The Transportation Department rules provide legal cover for that position, but it runs counter to our general view that mistakes should be corrected by the buyer. We recognize some special circumstances at work here. One is the fact that the pricing of airline tickets is one of the world’s most bizarre mysteries. They bounce around, often for no apparent reason, to the great frustration of travelers. When pricing seems to have no obvious logic behind it other than to keep us guessing, it’s tempting to take advantage of the mistake.
Another problem is that this was a web transaction. There was no cashier or waiter around to fix the error on the spot. We’d be curious to know if anyone called Delta to point out the error. That would be the ideal solution in our view, but making that kind of call to a big company involves one of those dreadful time-consuming call center trees that can waste a lot of time. Not something anyone volunteers for.

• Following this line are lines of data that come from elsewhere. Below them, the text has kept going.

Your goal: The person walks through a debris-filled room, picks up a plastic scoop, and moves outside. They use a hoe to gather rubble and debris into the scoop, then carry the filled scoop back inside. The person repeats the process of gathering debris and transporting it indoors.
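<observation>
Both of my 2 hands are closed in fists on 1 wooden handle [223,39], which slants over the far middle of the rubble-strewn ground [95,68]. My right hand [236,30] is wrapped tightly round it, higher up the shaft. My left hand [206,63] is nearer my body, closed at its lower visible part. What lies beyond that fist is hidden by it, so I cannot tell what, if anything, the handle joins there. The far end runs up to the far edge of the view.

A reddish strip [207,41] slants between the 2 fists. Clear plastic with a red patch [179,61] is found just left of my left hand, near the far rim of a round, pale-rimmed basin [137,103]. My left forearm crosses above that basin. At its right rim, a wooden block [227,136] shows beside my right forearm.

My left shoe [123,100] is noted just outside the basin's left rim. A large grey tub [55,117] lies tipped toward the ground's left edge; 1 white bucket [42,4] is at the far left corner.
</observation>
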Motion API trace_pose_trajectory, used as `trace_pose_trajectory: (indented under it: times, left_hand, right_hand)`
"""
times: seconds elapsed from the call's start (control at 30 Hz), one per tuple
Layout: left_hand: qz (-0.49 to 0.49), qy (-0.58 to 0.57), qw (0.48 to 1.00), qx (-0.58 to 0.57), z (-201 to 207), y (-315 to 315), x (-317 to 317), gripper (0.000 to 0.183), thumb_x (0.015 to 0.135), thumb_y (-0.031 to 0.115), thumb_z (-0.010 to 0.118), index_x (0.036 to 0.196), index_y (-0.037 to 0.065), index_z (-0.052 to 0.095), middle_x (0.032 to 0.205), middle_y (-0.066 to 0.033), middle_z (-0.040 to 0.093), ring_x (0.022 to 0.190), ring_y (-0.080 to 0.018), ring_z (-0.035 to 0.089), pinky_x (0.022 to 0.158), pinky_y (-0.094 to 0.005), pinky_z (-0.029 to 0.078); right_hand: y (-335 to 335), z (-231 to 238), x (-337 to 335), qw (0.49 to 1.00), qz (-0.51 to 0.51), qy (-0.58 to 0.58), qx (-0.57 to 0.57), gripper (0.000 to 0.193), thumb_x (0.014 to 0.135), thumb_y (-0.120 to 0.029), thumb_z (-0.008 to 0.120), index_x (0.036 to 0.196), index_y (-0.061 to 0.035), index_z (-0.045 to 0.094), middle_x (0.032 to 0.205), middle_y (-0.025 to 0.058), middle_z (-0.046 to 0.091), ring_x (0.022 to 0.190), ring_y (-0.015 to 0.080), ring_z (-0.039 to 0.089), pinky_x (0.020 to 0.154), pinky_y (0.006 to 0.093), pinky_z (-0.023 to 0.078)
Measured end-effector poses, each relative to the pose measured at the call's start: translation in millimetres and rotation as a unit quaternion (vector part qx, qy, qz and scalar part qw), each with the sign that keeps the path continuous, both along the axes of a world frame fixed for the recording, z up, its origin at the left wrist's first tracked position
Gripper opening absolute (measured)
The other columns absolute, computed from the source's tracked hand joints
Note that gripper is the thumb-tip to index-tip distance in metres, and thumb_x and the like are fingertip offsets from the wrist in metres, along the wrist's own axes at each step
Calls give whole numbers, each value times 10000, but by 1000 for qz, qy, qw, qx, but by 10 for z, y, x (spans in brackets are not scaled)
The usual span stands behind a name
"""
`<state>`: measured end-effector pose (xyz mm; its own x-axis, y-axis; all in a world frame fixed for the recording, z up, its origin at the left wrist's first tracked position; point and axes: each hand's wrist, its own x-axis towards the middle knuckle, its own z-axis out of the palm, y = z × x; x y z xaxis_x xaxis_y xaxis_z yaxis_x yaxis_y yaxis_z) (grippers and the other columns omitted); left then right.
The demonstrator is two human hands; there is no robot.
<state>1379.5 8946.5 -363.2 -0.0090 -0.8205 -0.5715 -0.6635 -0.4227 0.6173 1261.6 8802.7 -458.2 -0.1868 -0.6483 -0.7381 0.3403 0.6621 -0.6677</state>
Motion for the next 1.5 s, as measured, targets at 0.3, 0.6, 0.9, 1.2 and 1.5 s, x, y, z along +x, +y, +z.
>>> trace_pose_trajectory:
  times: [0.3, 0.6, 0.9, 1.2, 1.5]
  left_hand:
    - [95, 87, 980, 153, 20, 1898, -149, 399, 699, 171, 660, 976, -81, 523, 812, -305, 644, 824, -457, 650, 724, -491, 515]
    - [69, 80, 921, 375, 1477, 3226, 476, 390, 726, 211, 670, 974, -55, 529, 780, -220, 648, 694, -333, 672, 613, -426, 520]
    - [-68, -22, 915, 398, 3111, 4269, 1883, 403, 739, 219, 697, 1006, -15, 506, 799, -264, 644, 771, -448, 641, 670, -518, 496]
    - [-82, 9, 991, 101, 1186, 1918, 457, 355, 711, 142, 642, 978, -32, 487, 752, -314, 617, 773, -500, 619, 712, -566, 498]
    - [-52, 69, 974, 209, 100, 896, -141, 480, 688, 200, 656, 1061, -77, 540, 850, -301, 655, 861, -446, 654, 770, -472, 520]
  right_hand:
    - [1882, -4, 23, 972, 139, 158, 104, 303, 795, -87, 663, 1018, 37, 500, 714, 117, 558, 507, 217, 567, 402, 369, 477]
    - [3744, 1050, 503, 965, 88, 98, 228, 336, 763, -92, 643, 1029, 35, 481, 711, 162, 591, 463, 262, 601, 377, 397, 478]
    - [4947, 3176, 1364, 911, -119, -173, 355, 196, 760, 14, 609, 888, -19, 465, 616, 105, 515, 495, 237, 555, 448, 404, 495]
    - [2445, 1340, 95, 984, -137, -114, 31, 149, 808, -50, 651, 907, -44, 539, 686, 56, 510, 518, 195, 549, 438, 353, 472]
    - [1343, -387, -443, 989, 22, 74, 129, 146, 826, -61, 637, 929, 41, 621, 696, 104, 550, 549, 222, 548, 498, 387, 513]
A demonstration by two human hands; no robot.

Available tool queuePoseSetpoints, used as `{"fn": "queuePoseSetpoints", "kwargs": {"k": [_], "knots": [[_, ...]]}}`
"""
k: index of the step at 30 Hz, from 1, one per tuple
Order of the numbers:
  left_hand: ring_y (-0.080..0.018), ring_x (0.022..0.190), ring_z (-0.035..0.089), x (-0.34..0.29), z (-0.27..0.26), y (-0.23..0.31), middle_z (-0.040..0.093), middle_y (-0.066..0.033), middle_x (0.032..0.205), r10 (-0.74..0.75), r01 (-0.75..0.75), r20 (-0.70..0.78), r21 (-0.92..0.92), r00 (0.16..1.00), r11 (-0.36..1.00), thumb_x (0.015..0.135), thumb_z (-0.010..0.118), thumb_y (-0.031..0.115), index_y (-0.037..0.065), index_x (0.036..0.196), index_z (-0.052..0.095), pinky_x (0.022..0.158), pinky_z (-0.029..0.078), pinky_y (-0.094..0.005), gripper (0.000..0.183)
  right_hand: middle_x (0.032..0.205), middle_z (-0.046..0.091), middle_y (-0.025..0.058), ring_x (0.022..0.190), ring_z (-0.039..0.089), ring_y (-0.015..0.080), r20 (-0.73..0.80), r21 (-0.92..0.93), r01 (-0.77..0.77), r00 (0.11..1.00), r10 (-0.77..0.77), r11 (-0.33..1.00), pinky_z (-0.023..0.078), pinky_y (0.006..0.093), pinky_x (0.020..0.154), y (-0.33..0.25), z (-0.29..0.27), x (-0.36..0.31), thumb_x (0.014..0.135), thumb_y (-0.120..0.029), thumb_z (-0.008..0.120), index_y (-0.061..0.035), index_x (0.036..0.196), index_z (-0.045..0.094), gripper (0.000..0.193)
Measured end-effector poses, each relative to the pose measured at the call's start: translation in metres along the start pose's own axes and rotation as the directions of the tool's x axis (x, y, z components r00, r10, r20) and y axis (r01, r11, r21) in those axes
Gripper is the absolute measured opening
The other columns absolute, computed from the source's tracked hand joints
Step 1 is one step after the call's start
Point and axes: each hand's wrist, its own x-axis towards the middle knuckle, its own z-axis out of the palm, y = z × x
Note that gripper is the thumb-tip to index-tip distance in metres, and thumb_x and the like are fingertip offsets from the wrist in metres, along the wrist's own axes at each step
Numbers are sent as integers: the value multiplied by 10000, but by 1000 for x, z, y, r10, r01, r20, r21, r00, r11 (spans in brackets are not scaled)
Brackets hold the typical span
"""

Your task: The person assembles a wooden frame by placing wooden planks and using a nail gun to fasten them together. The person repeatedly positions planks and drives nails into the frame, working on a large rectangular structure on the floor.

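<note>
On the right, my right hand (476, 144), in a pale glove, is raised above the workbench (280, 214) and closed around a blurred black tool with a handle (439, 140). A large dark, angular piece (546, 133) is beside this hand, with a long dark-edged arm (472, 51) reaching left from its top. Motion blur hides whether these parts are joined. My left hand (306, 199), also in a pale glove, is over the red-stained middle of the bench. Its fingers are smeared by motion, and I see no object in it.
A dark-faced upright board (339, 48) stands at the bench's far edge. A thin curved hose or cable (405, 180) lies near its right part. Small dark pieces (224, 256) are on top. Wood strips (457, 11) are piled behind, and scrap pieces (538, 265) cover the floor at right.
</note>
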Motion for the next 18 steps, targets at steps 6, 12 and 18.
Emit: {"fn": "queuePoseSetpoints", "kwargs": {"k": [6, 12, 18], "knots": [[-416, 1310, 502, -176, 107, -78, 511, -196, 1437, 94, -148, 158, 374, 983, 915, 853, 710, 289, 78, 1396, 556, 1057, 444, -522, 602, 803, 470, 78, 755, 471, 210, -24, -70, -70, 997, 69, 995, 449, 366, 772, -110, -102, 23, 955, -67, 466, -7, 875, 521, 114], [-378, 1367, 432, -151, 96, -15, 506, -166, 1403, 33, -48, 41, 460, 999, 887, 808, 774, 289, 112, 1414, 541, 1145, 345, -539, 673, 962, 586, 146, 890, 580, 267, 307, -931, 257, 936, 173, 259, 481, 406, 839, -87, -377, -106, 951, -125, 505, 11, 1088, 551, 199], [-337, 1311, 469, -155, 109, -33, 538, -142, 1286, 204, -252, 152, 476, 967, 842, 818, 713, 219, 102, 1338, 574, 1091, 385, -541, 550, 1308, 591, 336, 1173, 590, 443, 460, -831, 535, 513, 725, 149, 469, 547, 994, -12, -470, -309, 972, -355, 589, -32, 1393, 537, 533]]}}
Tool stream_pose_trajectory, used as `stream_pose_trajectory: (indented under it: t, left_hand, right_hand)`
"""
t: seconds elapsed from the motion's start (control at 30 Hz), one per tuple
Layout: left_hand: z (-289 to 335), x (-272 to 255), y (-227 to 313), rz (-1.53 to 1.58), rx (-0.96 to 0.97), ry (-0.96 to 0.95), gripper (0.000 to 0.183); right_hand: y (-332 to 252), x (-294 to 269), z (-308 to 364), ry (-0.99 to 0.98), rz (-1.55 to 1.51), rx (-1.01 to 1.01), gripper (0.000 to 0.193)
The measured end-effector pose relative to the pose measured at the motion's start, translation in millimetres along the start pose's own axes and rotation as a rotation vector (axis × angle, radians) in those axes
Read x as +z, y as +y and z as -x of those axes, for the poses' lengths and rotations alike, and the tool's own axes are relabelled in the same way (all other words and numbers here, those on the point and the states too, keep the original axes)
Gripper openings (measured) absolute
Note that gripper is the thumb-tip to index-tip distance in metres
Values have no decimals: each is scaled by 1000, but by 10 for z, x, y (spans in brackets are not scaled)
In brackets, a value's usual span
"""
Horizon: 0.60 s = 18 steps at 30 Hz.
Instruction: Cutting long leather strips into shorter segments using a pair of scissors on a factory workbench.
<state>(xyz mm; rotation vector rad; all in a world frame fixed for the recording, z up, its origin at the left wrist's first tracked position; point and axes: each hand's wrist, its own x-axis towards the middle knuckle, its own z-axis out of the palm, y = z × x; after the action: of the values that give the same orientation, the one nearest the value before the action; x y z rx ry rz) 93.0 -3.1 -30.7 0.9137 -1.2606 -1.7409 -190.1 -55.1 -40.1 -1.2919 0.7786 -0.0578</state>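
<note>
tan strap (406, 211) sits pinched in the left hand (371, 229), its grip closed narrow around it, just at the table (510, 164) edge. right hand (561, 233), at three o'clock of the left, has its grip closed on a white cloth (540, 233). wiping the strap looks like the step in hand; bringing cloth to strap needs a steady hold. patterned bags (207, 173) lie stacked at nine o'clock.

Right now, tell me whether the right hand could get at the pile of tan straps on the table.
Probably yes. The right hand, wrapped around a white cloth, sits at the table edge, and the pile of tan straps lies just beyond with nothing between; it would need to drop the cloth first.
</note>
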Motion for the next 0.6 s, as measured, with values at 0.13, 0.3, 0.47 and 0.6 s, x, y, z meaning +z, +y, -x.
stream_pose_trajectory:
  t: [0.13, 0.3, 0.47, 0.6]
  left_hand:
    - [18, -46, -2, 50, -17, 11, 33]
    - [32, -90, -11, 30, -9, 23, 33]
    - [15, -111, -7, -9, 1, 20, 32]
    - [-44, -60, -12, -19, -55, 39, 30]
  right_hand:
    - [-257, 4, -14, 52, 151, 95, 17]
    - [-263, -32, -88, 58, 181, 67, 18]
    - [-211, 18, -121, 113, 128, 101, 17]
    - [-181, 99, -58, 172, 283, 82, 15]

If you don’t want to make the call, your options are limited. You can either buy the ticket or decline, and if you decline, you risk losing out on the trip. Wait two hours and the flight may be full, especially with others rushing to take advantage of the deal. So we can understand people who went ahead and bought the ticket. (This is not to say we sanction going on Facebook to advertise the error. That’s akin to inviting looters to an empty store if you discover the door’s unlocked.)
If I tried to be objective and ethical about the Delta situation—and if I could control it—I’d be inclined to go back to the yard sale example and suggest splitting the difference with Delta. But I can see how some may see that as a cop-out—a compromise to hide the fact that I can’t make up my mind.
So what do you think? Let’s put a somewhat different spin on the NPR question. Assume you bought the ticket at the cheap price knowing it was probably a mistake and Delta then asked you to voluntarily relinquish it and buy another at the higher rate. What would you do?